District Attorney Robert Carney’s position is that Schenectady County has jurisdiction on those charges in Saratoga, Albany and Rensselaer counties because Raucci intended for those acts to have an impact in Schenectady County.
Earlier in the day, jurors asked the judge for a readback of the definition of “reasonable doubt” and of testimony by Raucci’s secretary, Tidball.
The first jury note was sent out just after 10 a.m. A second note came out moments later.
Tidball had testified about a conversation she had with Raucci on Feb. 16, 2009.
She said Raucci admitted to her that he vandalized Hal and Deborah Gray’s home, that Raucci said “I didn’t want anyone else to take credit for my work.” The vandalism incident, where yellow paint was thrown on the Grays’ front door, was the last in a series of vandalism incidents targeting the Grays.
The jury also asked for Judge Polly A. Hoye to reread the definition of “reasonable doubt,” as well as instructions about working with other jurors.
Jurors in criminal cases are instructed that they must find a defendant not guilty if they have reasonable doubt that he is guilty as charged.
Reasonable doubt is partially defined as a lower standard than “all possible doubt” and higher than a finding that the defendant is “probably guilty.”
A reasonable doubt is also an honest doubt because of the nature and quality of the evidence. The reasonable doubt must also be actual, not imaginary.
Regarding working with other jurors, the judge told the panel that jurors must present their views and other jurors should listen.
Jurors shouldn’t enter deliberations with a closed mind or decline to discuss the evidence with fellow jurors.
Jurors should always be open to reason. Jurors shouldn’t surrender their honest view of the evidence because they want the trial to end or are out voted.
Jurors also have the right, if they are convinced they are correct, to adhere to their conclusions.
During the readbacks, two of the jurors appeared slouching in their seats.
Others took notes. One juror asked for the judge to slow down the reading of the legal issues.
Regarding “reasonable doubt,” Raucci’s lawyer, Ronald De Angelus made a show in his closings of listing off the reasonable doubts he saw in the case. For each reasonable doubt, he placed a plastic Easter egg in a plastic bag. By the time he was done, the bag held many reasonable doubts.

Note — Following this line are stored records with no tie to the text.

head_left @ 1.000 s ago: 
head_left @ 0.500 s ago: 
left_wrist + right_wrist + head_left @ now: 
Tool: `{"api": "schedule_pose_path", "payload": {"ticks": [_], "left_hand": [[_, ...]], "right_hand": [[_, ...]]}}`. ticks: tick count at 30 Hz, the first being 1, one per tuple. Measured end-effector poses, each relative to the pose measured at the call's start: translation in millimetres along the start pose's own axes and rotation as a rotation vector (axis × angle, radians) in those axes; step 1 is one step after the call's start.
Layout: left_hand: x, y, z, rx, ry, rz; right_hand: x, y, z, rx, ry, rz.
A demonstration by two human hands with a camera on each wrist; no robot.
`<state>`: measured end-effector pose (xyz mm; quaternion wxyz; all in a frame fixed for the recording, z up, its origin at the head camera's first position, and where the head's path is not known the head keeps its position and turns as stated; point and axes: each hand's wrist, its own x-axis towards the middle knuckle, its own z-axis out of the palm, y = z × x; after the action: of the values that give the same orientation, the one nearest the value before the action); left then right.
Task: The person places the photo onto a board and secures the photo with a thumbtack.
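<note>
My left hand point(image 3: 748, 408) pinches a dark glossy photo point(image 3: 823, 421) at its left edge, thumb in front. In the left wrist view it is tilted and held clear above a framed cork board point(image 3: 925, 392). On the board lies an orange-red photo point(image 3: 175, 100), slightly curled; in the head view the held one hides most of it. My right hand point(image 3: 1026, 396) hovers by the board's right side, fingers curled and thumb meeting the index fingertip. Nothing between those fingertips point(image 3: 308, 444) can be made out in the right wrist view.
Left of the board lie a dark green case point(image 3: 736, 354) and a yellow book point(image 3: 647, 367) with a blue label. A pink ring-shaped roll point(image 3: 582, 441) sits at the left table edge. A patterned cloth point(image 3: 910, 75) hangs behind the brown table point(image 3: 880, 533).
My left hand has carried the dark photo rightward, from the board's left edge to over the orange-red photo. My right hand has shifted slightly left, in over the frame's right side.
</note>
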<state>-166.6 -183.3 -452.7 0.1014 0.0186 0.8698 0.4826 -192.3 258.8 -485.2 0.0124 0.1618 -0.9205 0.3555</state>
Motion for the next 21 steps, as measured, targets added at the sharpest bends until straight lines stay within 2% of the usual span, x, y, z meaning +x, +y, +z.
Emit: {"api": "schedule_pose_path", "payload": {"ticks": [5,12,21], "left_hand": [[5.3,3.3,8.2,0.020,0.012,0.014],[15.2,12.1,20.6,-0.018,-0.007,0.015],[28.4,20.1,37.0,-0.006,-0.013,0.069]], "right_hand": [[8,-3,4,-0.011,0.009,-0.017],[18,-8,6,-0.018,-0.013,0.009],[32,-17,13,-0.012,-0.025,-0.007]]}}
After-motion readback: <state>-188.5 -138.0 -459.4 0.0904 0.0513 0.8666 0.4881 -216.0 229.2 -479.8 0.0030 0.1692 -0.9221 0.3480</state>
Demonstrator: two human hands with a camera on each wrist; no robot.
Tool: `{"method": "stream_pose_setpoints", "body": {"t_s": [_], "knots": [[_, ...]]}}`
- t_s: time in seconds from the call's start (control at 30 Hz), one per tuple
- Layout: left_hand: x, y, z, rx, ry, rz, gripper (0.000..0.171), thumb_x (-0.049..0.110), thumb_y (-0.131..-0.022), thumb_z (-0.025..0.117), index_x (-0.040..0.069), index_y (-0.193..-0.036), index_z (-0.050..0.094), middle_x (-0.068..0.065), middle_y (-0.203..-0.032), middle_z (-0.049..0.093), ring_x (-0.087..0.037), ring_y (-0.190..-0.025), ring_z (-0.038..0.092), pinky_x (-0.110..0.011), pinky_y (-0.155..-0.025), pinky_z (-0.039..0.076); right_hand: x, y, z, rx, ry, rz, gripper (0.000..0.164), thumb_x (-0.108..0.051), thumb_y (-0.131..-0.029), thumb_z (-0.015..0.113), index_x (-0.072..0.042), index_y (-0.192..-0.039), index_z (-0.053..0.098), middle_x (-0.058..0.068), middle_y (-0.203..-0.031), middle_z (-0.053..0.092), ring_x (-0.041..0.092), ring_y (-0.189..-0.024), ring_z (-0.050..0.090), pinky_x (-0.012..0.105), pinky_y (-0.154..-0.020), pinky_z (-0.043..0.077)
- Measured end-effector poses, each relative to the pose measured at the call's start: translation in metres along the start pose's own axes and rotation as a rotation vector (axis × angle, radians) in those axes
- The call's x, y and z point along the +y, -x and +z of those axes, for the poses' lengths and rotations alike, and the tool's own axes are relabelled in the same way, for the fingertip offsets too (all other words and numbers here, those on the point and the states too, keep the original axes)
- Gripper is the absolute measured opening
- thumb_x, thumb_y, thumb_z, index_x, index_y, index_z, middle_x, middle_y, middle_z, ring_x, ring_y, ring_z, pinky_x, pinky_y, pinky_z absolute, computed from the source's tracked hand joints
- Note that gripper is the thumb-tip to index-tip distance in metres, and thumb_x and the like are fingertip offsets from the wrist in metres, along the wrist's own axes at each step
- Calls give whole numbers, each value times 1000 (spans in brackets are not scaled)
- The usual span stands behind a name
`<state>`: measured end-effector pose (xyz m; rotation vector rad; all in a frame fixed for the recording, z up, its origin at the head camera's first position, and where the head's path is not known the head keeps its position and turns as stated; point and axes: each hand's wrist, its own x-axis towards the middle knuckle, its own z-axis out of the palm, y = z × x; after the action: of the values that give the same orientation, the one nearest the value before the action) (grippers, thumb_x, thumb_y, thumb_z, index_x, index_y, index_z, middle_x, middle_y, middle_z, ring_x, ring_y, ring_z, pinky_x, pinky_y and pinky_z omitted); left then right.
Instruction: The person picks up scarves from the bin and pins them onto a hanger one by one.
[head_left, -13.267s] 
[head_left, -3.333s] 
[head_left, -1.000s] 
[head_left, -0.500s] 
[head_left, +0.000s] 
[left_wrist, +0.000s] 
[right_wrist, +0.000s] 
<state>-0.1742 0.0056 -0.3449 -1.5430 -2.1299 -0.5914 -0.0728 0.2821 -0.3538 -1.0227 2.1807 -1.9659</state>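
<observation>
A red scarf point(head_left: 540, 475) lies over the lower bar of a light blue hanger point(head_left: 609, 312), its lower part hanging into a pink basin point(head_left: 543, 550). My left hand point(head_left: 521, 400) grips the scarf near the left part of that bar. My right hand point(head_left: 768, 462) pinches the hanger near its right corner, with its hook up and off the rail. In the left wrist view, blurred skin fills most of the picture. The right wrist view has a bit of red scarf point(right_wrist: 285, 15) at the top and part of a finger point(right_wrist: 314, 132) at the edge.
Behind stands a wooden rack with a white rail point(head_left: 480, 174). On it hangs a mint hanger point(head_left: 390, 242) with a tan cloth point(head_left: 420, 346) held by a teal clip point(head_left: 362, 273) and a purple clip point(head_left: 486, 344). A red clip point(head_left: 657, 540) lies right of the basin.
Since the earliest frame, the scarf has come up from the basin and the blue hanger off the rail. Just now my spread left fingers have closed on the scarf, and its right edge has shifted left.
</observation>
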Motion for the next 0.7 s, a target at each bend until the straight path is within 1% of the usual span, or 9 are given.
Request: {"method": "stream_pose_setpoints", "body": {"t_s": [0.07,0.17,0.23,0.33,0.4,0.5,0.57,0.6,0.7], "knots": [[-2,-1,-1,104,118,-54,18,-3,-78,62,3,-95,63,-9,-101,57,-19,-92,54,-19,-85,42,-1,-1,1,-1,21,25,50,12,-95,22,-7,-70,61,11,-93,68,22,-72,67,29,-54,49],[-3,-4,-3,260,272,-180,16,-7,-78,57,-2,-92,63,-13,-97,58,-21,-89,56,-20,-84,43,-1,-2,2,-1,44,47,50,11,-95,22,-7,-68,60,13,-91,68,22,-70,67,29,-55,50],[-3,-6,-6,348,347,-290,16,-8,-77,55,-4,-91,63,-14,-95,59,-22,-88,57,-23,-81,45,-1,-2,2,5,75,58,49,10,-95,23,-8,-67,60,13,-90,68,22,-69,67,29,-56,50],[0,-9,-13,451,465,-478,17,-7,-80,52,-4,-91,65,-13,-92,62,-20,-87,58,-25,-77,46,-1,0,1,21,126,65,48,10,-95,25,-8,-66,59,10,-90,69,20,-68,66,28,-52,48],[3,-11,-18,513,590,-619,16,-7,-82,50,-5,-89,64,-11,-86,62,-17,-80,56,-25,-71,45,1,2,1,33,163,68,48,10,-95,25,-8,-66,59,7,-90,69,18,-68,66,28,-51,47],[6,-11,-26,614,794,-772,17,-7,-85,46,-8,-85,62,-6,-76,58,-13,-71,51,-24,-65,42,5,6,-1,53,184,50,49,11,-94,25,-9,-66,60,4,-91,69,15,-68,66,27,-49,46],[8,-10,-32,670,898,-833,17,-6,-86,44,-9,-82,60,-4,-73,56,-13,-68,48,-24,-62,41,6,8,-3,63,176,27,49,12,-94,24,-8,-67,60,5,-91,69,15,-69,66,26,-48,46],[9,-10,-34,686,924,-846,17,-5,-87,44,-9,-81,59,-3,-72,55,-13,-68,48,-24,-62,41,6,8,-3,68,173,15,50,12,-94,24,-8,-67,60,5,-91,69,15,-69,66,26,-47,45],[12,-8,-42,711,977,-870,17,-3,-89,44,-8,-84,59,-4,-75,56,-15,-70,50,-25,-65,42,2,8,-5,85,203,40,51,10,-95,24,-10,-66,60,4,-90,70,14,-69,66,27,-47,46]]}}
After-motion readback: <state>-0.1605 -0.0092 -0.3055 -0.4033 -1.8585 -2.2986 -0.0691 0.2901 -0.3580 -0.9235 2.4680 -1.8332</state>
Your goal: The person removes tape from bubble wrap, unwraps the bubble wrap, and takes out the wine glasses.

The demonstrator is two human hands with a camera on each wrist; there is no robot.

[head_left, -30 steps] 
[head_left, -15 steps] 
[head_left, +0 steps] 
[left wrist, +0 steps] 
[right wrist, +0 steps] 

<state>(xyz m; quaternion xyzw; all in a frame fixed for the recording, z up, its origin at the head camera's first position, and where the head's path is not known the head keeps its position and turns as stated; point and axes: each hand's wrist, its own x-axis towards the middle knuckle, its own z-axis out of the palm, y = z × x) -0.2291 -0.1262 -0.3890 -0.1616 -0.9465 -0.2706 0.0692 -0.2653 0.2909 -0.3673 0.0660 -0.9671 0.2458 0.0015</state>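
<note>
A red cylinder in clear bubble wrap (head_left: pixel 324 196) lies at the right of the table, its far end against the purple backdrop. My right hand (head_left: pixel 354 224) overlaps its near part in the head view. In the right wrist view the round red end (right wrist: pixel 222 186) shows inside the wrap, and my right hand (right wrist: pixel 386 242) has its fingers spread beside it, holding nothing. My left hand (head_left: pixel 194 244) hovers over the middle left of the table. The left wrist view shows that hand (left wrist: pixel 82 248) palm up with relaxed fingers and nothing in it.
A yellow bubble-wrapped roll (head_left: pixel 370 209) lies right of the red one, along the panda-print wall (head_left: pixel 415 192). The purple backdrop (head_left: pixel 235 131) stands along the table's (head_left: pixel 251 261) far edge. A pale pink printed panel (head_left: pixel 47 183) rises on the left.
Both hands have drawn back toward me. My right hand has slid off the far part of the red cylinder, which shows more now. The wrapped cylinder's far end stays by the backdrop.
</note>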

The jury also asked the judge if they could send her a personal note. The judge explained that any note would be shared with the attorneys. Judges also can’t talk with jurors about the evidence or their deliberations.
On Tuesday, the jury sent out successive notes on two different and unrelated parts of the case. The Tuesday notes covered testimony related to the 1993 bombing of a home in Glenville and the 2006 attempted bombing of a car in Clifton Park.
Raucci, the former facilities head of the Schenectady city school district, is facing numerous charges ranging from criminal mischief to weightier felonies of arson and terrorism. The jury has been deliberating since Monday.